Since 2001, Vinyl Xpress has been serving Canadian and international clients ranging from small businesses to major retailers such as The Hudson's Bay Company (HBC), Sears Canada, and Levi’s. From standard prints, large backlit posters, vinyl banners, and graphics for windows, floors, and vehicles to fabric prints and decals/logos/vinyl lettering, Vinyl Xpress provides its clients with high-impact, rich-looking printed materials. “The stunning quality and unprecedented turnaround times of these [Mimaki] machines are just the latest efforts to better serve a growing clientele with unlimited options,” said co-owner Tal Kasimov.

In addition to their size output and vivid color reproduction, the new machines add incalculable creativity options not possible with standard inks. The UJV-160 is designed to print on both rigid and roll-to-roll media, making it ideal for printing onto almost anything including paper, vinyl, fabric, magnets, wood, plastic, steel, carpet, leather, polyvinyl chloride (PVC), boat sails, wood, glass, and many other substrates.

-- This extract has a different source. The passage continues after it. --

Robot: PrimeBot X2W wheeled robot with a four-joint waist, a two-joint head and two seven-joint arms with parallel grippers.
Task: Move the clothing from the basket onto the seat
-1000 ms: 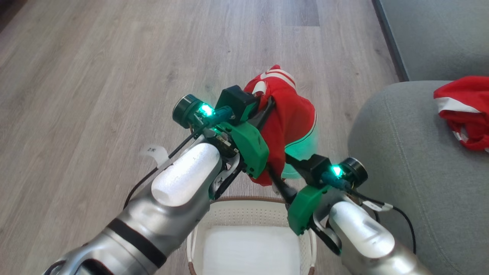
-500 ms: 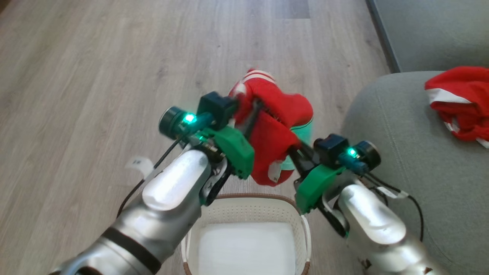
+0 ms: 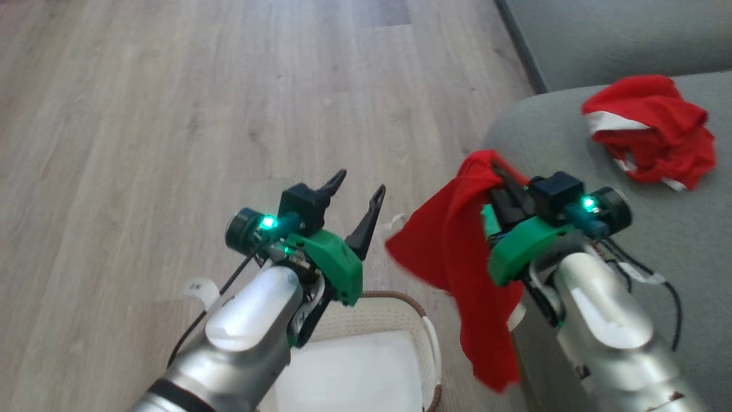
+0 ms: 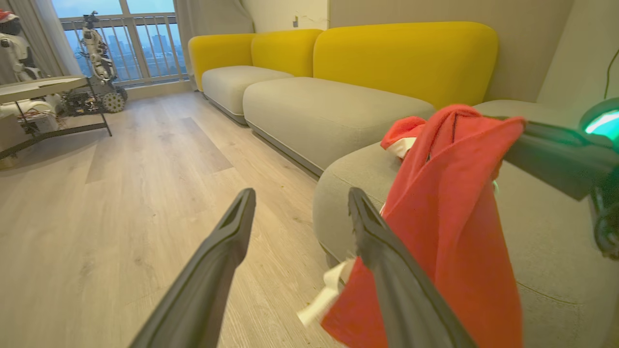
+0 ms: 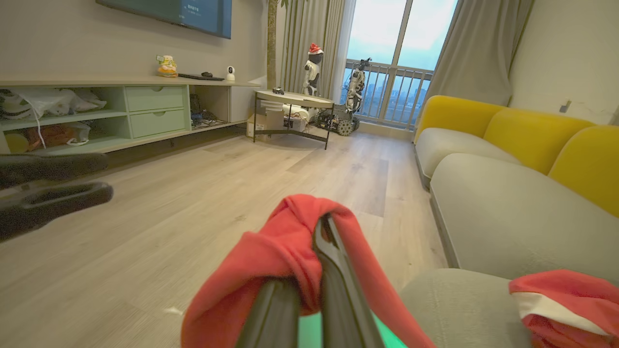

Meanwhile, B-Print and Display Limited is one of two UK firms to install an HP Scitex FB7600 Industrial Press in the second quarter of 2012. The company, established more than 30 years ago, made the investment in the new press—which prints up to 95 full-size sph in production speed and up to 55 full-size sheets/hr. with POP quality—to improve the speed and flexibility of its retail POS/POP offering. It prints up to 25mm thick on a range of media, such as foam PVC, PVC sheets, polystyrene (HIPS), and both corrugated and compressed cardboard. In addition, the new six-color HP FB225 UV-curable ink set provides excellent dot gain and an impressive color gamut up to 600-dpi resolution, while a new edge-to-edge printing feature ensures improved material usage and waste reduction.

“The HP Scitex FB7600 meets a wide range of our application requirements and ensures we maintain the lead we currently have on our competitors,” said Will Skelchy, managing director of B-Print and Display. “We were very impressed by the speed of the FB7600, which will significantly up the tempo in terms of production capacity and our ability to meet client deadlines,” Skelchy added. “Also notable is the vibrancy achieved in the printed output, which is always something we strive to improve upon.”

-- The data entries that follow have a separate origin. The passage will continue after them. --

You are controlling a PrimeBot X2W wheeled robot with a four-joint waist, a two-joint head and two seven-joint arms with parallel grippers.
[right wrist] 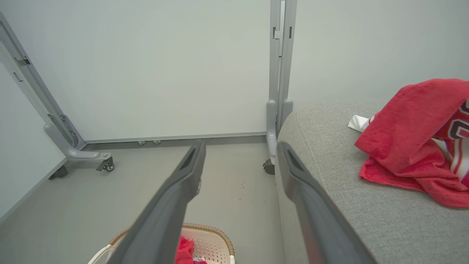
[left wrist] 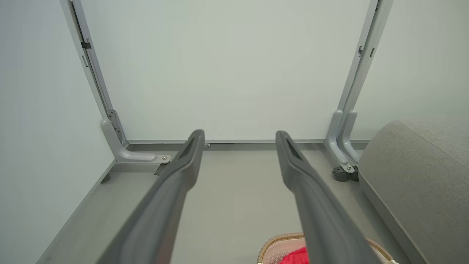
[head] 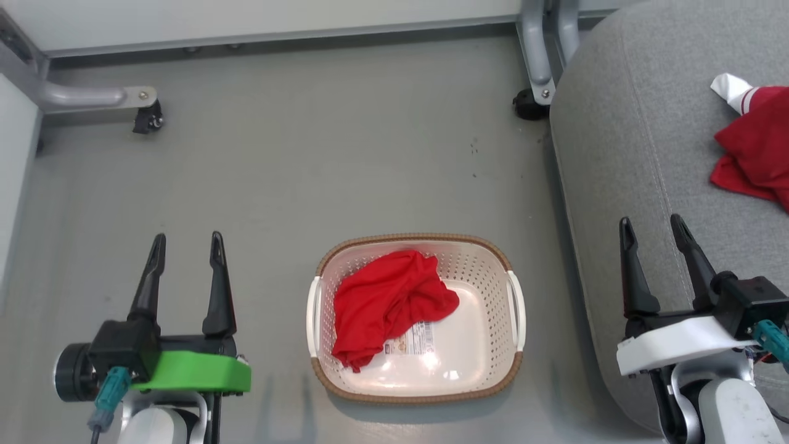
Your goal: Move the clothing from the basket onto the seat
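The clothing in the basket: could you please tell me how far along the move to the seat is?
Done: one red jersey lies on the grey seat. In hand: nothing; the left end effector and right end effector are both open and empty, either side of the basket. Left: one red garment lies inside the basket, to be picked up and carried over.
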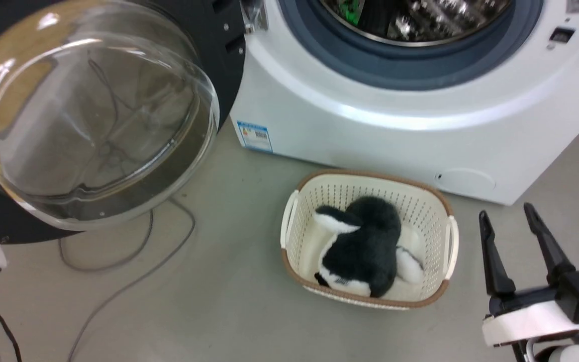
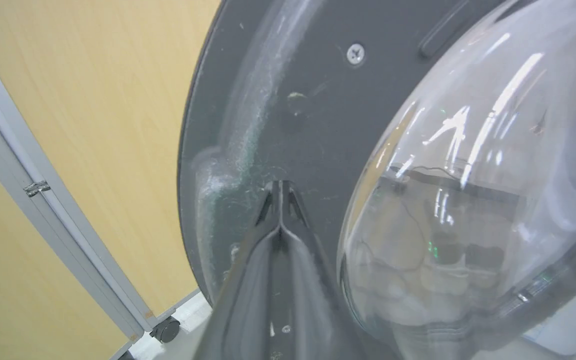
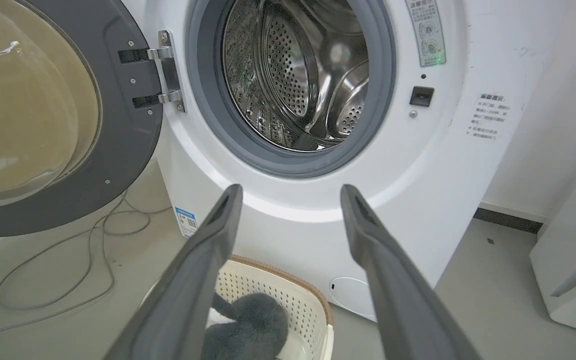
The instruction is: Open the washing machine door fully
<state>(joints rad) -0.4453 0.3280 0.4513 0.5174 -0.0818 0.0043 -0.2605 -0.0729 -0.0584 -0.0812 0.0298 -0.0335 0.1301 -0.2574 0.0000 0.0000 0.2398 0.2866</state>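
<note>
1 washer (image 1: pixel 370 125), 1 door (image 1: pixel 93 115), 1 basket (image 1: pixel 294 226), 1 plush toy (image 1: pixel 365 246), 2 grippers. Grey floor (image 1: pixel 229 317) w/ loose cable (image 1: pixel 133 281); wood-tone panel (image 2: pixel 93 100) behind door. Basket on floor in front of washer, toy inside. Door stands wide open, robot's left of drum. Left gripper (image 2: pixel 279 192) pressed closed, empty, tips at door's dark inner face beside glass. Right gripper (image 1: pixel 505 210) spread wide, empty, just right of basket.

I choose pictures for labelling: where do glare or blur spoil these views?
Head view: glare on the glass bowl of the large round black washing machine door. Left wrist view: reflections streak that bowl; the shut left claw blurs near the lens. Right wrist view: the white front-loading washing machine is sharp, evenly lit; its perforated steel drum glints.
</note>
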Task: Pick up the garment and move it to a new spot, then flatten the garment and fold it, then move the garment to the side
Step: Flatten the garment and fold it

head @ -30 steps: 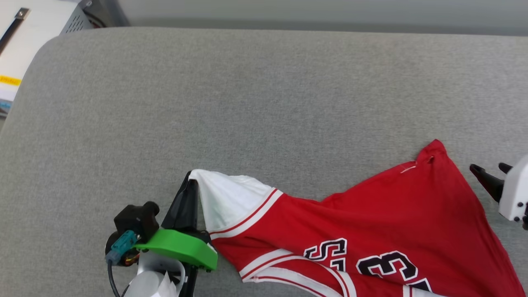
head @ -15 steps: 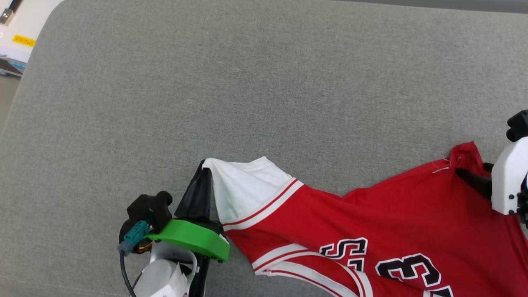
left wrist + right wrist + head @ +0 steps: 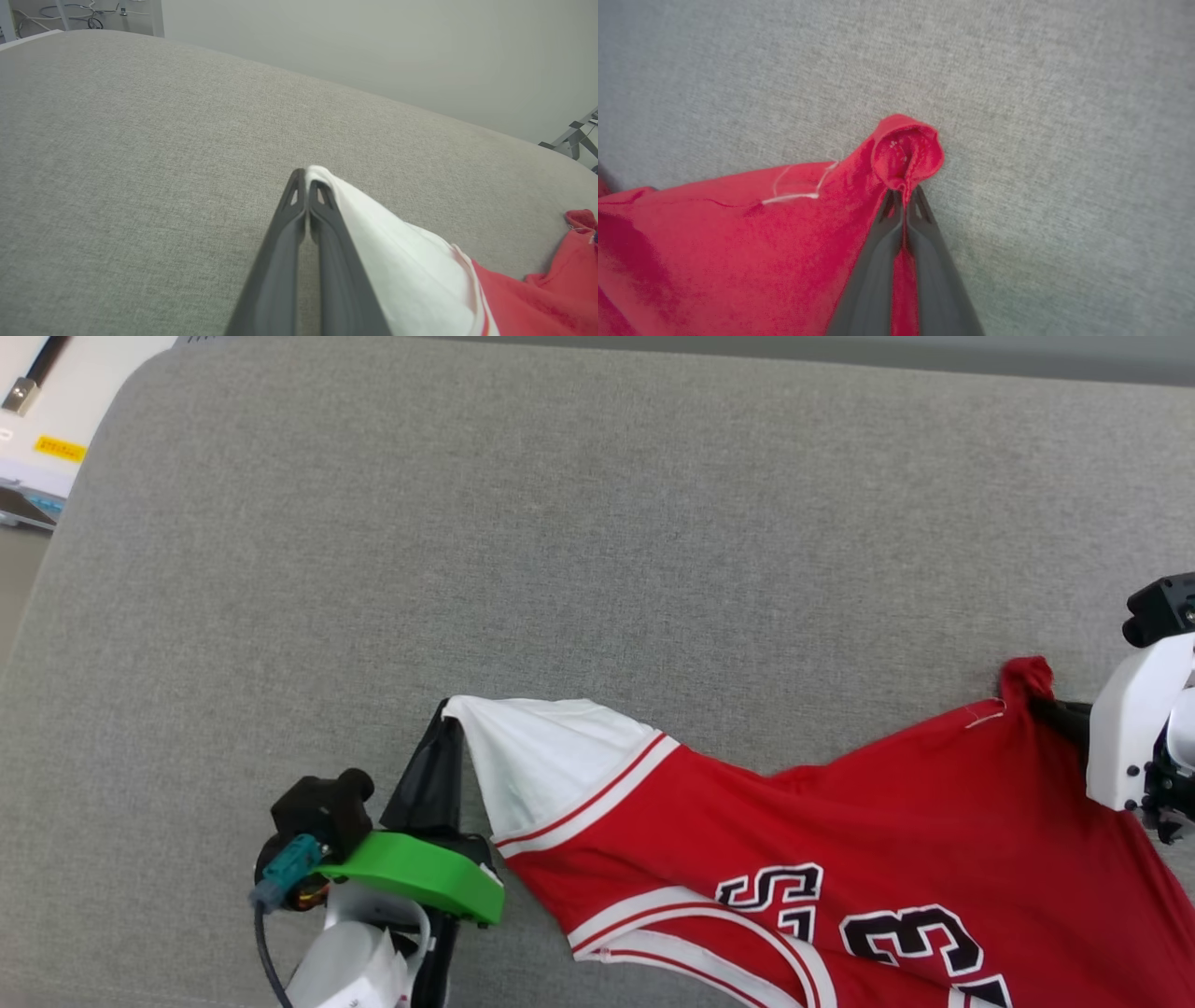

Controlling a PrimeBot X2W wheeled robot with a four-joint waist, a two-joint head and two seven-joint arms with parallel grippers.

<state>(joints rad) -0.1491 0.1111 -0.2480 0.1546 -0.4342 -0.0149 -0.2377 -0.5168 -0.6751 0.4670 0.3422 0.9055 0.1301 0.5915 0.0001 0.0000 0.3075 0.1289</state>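
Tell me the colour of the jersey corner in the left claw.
White. The jersey corner shows best in the left wrist view.

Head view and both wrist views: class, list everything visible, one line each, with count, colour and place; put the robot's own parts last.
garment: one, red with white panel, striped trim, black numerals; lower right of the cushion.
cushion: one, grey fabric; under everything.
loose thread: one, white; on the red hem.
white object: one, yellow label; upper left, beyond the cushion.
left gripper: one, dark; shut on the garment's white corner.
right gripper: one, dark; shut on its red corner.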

According to Skelchy, the HP Scitex FB7600 Industrial Press' scalable and modular platform was another important influencer in the company's decision to select the device—its first HP purchase. “The ability to upgrade in the future is an added benefit and gives us the flexibility and confidence to know that it will remain in step as our production expands,” he said.

The other UK company to add an HP Scitex FB7600 is full-service marketing/fulfillment provider FastAnt of Leicester. The existing Indigo digital press customer is a 10-year-old subsidiary of offset-litho print firm Taylor Bloxham Ltd.  FastAnt said it made the large-format investment to sharpen its service offering and deliver an in-house POP/POS capability to its retail customer base after reaching a “critical mass'” in the volume of work it previously had outsourced to other suppliers.

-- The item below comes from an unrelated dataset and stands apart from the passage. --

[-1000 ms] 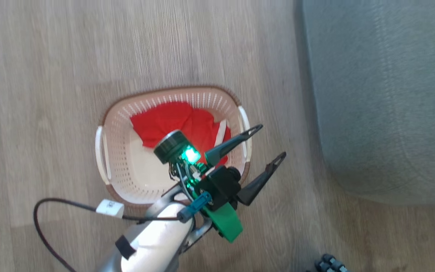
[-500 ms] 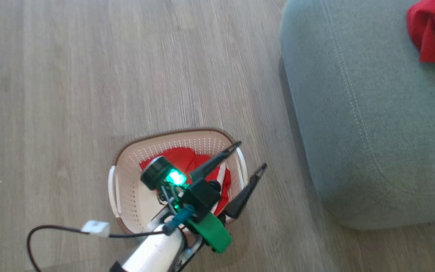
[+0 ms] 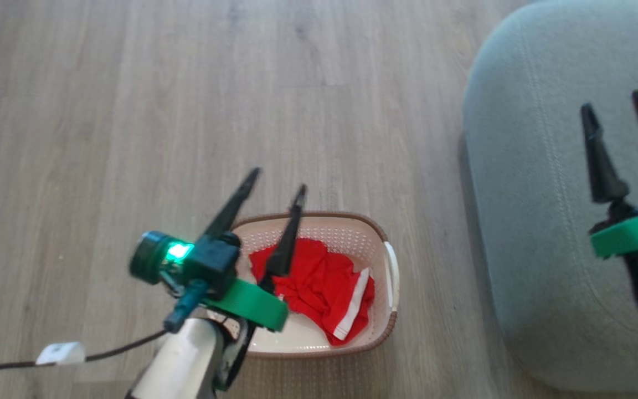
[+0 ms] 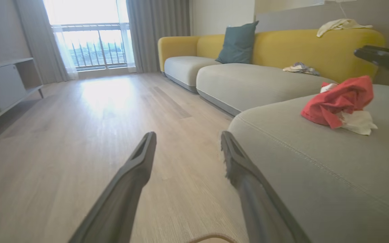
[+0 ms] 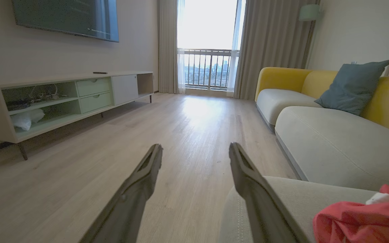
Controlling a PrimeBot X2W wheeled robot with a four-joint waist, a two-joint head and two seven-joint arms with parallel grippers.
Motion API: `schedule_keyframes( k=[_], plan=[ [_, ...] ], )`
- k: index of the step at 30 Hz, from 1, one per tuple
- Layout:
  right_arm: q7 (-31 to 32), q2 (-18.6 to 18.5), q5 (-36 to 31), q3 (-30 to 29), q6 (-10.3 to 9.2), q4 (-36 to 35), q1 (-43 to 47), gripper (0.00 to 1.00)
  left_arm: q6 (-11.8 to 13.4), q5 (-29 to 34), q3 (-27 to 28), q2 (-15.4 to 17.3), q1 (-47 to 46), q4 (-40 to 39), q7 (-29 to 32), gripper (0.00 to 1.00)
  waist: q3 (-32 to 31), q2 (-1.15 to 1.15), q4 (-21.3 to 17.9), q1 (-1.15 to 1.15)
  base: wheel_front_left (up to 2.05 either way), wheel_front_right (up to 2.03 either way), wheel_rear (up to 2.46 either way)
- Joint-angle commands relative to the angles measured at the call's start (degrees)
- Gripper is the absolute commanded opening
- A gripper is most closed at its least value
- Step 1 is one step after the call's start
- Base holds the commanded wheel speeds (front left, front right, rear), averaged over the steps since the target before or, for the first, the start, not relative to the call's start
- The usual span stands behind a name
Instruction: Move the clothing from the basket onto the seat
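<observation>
Having been swung over the basket point(image 3: 377, 244), the left gripper point(image 3: 278, 179) is held with fingers point(image 3: 286, 244) wide, like the right gripper point(image 3: 612, 102) above the seat point(image 3: 529, 221); one garment point(image 3: 319, 288) remains inside.

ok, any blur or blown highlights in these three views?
Head view: slight motion smear, worst on the right gripper at the right edge; the green light behind the left gripper blooms. Left wrist view: window blown out white, glare patch on the wooden floor. Right wrist view: window overexposed too, red garment at the lower right soft.
</observation>
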Motion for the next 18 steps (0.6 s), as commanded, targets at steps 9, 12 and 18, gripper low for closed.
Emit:
schedule_keyframes(
  k=[9, 12, 18],
  plan=[
    [-0.4, 5.2, -1.8, 2.4, -0.01, -4.4, 5.3, 1.00, 4.9, -1.2, 8.3, -0.2, 1.6, -3.4, -0.3, 1.00, -2.4, 0.00, 5.3, 0.01, 0.00, 0.00, 0.00],
    [-0.4, 6.6, -2.2, 2.4, -0.01, -3.9, 6.4, 1.00, 5.8, -1.8, 9.0, -0.2, 2.2, -3.3, -0.3, 1.00, -2.7, 0.00, 5.9, 0.01, 0.00, 0.00, 0.00],
    [-0.4, 10.4, -4.6, 0.8, -0.01, -1.2, 10.0, 1.00, 6.8, -2.0, 9.3, -0.2, 4.2, -1.2, -0.3, 1.00, -3.4, 0.00, 7.1, 0.01, 0.00, 0.00, 0.00]
  ],
)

“One media type that we use in high amounts is corrugated board,” explained managing director Matthew Wennington. “I was stunned by the FB7600 press’s ability to handle horrible corrugated material, which proved troublesome for the other devices we looked at and required the operator to intervene continually to free it and re-set the printer. Part of the sample designs we submitted to HP included those printed onto corrugated board using the highest saturation level. The FB7600 printed around 100 straight-off in about an hour and without skipping a beat, so we knew if it could handle that, it could handle any substrate we threw at it,” Wennington added.